[Stored records]
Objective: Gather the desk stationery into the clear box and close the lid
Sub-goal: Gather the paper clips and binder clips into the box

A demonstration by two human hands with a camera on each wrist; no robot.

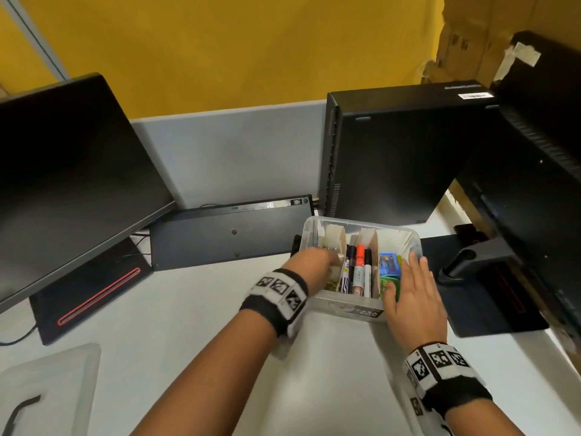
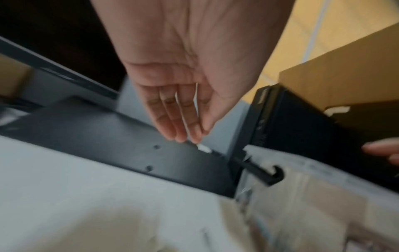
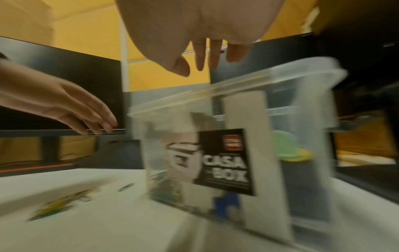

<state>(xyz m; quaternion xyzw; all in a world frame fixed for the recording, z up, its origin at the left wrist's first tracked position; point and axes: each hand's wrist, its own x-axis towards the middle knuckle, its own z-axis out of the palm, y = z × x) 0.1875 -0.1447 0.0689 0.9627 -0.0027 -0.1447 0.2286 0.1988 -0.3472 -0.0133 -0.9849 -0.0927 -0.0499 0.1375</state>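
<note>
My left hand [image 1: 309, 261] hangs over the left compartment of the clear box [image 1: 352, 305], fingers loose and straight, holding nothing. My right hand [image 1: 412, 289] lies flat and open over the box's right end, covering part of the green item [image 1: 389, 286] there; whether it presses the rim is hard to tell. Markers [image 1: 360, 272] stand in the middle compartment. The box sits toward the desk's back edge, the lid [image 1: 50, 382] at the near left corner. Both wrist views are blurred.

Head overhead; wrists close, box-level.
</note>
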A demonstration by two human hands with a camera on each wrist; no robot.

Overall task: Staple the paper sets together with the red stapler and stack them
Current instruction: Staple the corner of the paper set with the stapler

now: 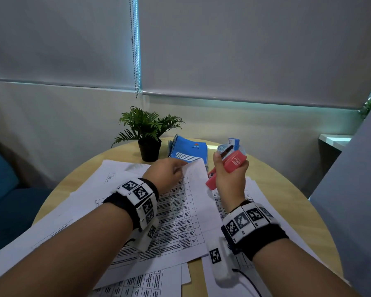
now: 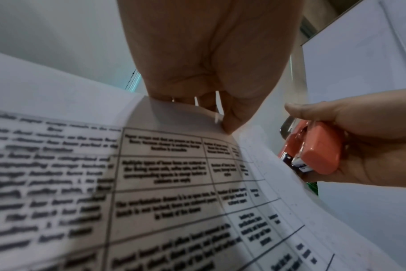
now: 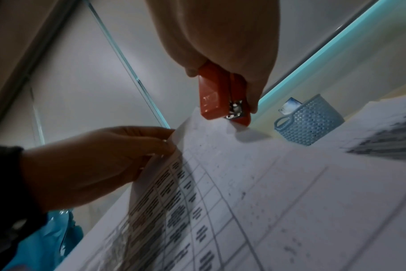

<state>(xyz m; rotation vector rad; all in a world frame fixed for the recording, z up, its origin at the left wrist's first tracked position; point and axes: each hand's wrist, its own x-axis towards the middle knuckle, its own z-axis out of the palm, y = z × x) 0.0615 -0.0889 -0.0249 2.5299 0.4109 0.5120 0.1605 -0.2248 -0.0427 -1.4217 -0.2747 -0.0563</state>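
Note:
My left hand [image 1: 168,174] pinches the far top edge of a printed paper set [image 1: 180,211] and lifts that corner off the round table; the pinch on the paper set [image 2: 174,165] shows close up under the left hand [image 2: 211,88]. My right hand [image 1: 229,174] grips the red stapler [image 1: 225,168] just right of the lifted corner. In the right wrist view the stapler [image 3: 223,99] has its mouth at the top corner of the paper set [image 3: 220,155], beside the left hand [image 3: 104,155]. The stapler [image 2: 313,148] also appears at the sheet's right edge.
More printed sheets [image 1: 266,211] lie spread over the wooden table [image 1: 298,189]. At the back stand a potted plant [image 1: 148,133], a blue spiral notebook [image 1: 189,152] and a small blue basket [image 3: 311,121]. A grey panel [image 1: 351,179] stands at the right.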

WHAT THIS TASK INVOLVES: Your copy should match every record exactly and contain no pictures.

RESULT:
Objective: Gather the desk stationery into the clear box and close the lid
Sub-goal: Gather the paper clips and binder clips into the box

A demonstration by two human hands with a camera on each wrist; no robot.


<state>(xyz m; quaternion xyzw; all in a world frame fixed for the recording, z up, its origin at the left wrist's first tracked position; point and axes: each hand's wrist, its own x-axis towards the middle knuckle, its own z-axis out of the palm, y = z × x) 0.1875 -0.1447 0.0689 0.9627 -0.0027 -0.1447 0.2286 0.1988 -0.3472 -0.0133 -0.9849 -0.0927 -0.0499 0.1375</state>
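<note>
My left hand [image 1: 309, 261] hangs over the left compartment of the clear box [image 1: 352, 305], fingers loose and straight, holding nothing. My right hand [image 1: 412, 289] lies flat and open over the box's right end, covering part of the green item [image 1: 389, 286] there; whether it presses the rim is hard to tell. Markers [image 1: 360, 272] stand in the middle compartment. The box sits toward the desk's back edge, the lid [image 1: 50, 382] at the near left corner. Both wrist views are blurred.

Head overhead; wrists close, box-level.
</note>
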A demonstration by two human hands with a camera on each wrist; no robot.

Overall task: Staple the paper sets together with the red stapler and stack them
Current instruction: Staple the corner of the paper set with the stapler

now: 
now: 
now: 

<state>(xyz m; rotation vector rad; all in a world frame fixed for the recording, z up, its origin at the left wrist's first tracked position; point and axes: each hand's wrist, its own x-axis towards the middle knuckle, its own z-axis out of the palm, y = z × x) 0.0615 -0.0889 -0.0249 2.5299 0.4109 0.5120 0.1605 -0.2248 -0.0427 -1.4217 -0.2747 -0.0563</state>
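Note:
My left hand [image 1: 168,174] pinches the far top edge of a printed paper set [image 1: 180,211] and lifts that corner off the round table; the pinch on the paper set [image 2: 174,165] shows close up under the left hand [image 2: 211,88]. My right hand [image 1: 229,174] grips the red stapler [image 1: 225,168] just right of the lifted corner. In the right wrist view the stapler [image 3: 223,99] has its mouth at the top corner of the paper set [image 3: 220,155], beside the left hand [image 3: 104,155]. The stapler [image 2: 313,148] also appears at the sheet's right edge.
More printed sheets [image 1: 266,211] lie spread over the wooden table [image 1: 298,189]. At the back stand a potted plant [image 1: 148,133], a blue spiral notebook [image 1: 189,152] and a small blue basket [image 3: 311,121]. A grey panel [image 1: 351,179] stands at the right.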

The answer requires nothing more.